### [TASK GOAL]
Could you reproduce the lines below from the one with "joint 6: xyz" through the one with "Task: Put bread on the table"? Keep both ends and add nothing.

### [THE DATA]

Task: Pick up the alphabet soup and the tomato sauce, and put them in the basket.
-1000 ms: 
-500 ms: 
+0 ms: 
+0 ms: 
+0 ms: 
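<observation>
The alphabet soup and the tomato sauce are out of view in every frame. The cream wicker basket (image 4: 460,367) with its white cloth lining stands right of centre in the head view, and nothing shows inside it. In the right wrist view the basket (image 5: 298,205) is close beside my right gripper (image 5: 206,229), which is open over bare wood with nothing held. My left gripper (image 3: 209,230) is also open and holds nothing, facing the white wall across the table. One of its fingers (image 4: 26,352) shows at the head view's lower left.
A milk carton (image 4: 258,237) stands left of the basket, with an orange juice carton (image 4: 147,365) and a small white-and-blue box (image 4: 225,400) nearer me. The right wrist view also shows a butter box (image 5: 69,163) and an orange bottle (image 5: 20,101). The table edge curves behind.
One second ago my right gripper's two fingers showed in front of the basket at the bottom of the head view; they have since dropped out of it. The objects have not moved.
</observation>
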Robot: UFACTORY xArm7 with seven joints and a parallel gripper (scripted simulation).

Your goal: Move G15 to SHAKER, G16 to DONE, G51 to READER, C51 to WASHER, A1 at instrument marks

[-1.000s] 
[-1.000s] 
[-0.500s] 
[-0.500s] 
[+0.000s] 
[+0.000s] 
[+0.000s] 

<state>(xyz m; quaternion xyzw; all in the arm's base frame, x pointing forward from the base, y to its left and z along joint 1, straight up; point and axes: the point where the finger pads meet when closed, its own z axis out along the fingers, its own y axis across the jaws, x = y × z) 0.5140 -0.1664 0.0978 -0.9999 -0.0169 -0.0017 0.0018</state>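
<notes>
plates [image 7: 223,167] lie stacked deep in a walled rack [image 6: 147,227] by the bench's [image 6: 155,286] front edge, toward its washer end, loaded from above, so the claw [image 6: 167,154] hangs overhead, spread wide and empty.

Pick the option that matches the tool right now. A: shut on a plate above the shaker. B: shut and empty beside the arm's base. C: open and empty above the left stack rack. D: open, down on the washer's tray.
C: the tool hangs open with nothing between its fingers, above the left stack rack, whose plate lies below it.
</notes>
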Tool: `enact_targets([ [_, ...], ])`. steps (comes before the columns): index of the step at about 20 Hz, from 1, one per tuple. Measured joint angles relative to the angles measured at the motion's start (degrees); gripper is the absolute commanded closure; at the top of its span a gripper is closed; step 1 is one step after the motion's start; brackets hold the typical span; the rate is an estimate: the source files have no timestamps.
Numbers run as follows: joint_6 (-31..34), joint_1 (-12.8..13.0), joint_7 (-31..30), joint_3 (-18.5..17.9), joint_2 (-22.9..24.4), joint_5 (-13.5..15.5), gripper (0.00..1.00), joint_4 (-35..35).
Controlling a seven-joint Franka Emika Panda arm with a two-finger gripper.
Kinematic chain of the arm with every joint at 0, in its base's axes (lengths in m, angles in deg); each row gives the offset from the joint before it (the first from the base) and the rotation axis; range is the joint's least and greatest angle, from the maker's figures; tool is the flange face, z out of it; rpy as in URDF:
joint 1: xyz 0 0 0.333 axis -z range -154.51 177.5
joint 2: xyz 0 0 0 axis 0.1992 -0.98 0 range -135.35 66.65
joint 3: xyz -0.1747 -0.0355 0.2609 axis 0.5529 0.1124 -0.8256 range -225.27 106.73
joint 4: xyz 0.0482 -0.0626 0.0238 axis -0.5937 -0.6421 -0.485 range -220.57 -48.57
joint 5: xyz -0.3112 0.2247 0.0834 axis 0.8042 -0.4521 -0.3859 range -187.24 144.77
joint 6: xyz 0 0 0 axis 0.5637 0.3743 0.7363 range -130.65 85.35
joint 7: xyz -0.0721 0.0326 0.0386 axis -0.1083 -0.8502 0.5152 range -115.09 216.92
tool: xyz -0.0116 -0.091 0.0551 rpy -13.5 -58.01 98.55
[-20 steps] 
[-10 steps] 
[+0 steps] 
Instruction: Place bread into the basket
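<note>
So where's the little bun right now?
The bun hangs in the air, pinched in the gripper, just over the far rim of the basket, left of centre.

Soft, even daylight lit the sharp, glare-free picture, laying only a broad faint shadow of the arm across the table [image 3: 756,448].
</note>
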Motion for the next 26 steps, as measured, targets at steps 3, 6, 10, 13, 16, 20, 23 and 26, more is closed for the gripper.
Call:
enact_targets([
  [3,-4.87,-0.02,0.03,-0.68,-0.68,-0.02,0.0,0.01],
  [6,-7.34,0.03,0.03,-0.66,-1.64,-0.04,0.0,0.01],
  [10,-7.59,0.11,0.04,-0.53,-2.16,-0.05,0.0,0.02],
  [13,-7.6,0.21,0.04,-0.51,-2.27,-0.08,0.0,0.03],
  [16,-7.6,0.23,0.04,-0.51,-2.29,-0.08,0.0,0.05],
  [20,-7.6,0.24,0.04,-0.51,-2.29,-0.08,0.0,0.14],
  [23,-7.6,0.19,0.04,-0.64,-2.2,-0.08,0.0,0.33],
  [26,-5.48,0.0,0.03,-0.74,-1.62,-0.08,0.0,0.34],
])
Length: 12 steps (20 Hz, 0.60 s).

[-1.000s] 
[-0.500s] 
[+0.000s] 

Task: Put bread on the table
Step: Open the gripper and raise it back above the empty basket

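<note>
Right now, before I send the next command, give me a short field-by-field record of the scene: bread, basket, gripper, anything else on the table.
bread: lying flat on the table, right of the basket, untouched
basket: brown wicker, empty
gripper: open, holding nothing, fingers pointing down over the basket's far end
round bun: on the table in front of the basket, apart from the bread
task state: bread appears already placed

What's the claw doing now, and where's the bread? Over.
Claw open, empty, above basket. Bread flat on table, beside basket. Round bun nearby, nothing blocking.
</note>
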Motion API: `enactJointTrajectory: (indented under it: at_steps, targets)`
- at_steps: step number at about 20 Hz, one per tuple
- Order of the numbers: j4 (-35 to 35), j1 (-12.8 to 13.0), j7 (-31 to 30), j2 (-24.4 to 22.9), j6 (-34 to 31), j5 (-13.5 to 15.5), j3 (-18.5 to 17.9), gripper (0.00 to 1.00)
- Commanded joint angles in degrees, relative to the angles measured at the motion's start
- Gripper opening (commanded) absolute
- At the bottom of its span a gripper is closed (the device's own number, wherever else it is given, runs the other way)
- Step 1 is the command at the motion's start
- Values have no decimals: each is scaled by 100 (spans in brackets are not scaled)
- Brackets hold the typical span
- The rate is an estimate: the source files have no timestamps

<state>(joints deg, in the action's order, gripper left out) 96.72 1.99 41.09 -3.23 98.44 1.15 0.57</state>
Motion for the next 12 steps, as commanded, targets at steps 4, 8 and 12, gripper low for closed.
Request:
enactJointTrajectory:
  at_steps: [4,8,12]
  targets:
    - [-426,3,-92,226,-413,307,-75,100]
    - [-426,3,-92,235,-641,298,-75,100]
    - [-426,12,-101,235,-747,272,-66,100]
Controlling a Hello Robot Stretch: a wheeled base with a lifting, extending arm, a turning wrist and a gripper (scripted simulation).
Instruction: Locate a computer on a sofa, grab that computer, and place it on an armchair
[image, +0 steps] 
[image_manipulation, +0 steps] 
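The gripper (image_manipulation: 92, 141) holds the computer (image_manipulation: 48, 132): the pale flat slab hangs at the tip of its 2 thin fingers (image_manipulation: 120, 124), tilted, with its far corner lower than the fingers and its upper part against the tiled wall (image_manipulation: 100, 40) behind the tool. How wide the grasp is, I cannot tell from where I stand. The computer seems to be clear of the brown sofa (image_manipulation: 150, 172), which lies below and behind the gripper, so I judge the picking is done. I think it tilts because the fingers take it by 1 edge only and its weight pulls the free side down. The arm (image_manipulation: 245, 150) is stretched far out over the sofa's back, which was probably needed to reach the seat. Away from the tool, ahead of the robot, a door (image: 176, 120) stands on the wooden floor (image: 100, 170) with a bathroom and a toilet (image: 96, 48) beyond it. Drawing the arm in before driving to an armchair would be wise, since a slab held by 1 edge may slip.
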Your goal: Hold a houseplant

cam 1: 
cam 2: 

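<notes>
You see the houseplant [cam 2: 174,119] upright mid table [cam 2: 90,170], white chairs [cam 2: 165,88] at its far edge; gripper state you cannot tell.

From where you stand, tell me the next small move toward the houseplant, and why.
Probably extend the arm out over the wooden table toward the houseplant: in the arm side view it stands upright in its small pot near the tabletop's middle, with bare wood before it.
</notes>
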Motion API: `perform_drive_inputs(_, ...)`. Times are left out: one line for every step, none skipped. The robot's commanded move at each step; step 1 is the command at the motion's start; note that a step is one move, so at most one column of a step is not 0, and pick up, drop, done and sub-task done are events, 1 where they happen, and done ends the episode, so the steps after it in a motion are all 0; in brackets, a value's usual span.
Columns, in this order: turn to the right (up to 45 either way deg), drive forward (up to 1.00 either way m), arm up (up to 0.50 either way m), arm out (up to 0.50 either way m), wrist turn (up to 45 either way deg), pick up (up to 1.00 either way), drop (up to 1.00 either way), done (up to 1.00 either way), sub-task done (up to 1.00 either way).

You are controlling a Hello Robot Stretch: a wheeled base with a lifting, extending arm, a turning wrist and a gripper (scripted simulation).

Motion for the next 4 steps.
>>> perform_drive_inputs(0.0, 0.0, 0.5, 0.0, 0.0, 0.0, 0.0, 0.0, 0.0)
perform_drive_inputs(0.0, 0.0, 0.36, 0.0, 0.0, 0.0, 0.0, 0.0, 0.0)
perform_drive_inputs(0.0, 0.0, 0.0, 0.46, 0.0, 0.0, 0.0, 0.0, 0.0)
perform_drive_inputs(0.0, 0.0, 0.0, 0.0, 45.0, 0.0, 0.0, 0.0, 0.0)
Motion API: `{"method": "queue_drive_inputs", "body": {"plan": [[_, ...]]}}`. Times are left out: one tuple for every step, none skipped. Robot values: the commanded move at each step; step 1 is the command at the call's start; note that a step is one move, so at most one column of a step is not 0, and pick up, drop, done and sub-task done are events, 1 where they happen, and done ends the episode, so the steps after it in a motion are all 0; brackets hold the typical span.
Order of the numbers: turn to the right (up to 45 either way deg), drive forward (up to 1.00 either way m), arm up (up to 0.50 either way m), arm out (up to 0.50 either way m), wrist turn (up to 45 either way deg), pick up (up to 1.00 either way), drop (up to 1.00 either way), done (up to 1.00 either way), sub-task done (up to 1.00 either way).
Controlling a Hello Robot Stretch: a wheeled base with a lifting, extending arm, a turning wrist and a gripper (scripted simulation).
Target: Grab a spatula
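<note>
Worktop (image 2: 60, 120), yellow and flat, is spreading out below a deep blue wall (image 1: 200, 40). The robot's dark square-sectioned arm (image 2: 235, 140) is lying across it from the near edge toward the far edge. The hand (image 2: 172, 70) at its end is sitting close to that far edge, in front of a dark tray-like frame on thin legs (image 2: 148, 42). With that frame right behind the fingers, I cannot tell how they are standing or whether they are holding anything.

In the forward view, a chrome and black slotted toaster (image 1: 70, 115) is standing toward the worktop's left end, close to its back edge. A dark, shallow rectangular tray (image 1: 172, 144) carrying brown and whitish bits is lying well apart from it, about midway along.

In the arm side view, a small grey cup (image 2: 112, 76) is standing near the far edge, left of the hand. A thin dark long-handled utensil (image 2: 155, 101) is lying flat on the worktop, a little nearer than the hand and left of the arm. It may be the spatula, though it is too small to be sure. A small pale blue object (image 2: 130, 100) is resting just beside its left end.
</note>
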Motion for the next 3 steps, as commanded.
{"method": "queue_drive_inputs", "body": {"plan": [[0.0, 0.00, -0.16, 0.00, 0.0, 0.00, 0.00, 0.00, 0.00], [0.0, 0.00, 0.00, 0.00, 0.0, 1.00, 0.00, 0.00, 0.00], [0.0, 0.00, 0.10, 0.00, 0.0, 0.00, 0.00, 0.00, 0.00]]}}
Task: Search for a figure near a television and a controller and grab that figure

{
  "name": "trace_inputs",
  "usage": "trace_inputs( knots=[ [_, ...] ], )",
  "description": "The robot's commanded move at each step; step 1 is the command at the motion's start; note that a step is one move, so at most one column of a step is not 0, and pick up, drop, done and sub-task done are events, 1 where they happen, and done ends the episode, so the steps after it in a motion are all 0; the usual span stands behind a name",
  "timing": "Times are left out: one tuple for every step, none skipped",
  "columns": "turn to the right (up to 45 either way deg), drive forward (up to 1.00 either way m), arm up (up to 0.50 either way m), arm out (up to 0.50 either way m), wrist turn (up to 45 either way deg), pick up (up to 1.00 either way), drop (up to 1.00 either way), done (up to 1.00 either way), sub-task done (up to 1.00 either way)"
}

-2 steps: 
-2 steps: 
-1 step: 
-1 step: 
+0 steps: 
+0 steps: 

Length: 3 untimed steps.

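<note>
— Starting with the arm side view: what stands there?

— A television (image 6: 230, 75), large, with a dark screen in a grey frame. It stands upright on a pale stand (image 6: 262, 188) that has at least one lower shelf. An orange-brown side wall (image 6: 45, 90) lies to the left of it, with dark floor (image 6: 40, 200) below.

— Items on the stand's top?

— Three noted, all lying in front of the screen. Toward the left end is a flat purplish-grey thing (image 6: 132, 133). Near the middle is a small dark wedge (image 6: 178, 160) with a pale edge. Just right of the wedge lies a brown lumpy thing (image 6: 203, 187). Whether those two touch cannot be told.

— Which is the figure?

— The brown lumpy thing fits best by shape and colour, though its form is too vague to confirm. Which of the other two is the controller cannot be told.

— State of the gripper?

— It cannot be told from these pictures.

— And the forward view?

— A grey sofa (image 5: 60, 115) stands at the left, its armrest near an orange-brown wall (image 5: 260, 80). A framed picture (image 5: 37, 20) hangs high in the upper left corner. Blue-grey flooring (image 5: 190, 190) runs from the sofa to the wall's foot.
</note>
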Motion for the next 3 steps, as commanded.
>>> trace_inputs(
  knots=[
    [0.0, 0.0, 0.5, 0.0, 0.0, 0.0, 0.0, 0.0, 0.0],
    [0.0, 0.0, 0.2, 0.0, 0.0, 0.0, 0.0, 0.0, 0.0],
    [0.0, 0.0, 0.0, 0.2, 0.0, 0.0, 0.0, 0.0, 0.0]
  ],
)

### [RESPONSE TO THE EXERCISE]
joint 6: xyz 0 0 0 axis 0.5637 0.3743 0.7363 range -130.65 85.35
joint 7: xyz -0.0721 0.0326 0.0386 axis -0.1083 -0.8502 0.5152 range -115.09 216.92
tool: xyz -0.0116 -0.091 0.0551 rpy -13.5 -58.01 98.55
[-20 steps] 
[-10 steps] 
[+0 steps] 
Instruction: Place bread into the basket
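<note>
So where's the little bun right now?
The bun hangs in the air, pinched in the gripper, just over the far rim of the basket, left of centre.

Soft, even daylight lit the sharp, glare-free picture, laying only a broad faint shadow of the arm across the table [image 3: 756,448].
</note>
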Motion for the next 26 steps, as measured, targets at steps 3, 6, 10, 13, 16, 20, 23 and 26, more is closed for the gripper.
Call:
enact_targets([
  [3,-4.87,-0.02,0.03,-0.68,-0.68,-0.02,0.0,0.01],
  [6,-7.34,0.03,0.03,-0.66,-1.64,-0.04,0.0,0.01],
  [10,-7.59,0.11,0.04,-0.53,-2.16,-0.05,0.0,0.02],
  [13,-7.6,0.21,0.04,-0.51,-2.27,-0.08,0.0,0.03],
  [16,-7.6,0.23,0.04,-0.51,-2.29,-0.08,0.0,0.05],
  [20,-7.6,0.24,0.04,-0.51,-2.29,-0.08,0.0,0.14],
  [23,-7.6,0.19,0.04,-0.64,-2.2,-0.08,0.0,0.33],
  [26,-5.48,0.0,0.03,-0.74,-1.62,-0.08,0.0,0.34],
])
Length: 12 steps (20 Hz, 0.60 s).

[-1.000s] 
[-0.500s] 
[+0.000s] 

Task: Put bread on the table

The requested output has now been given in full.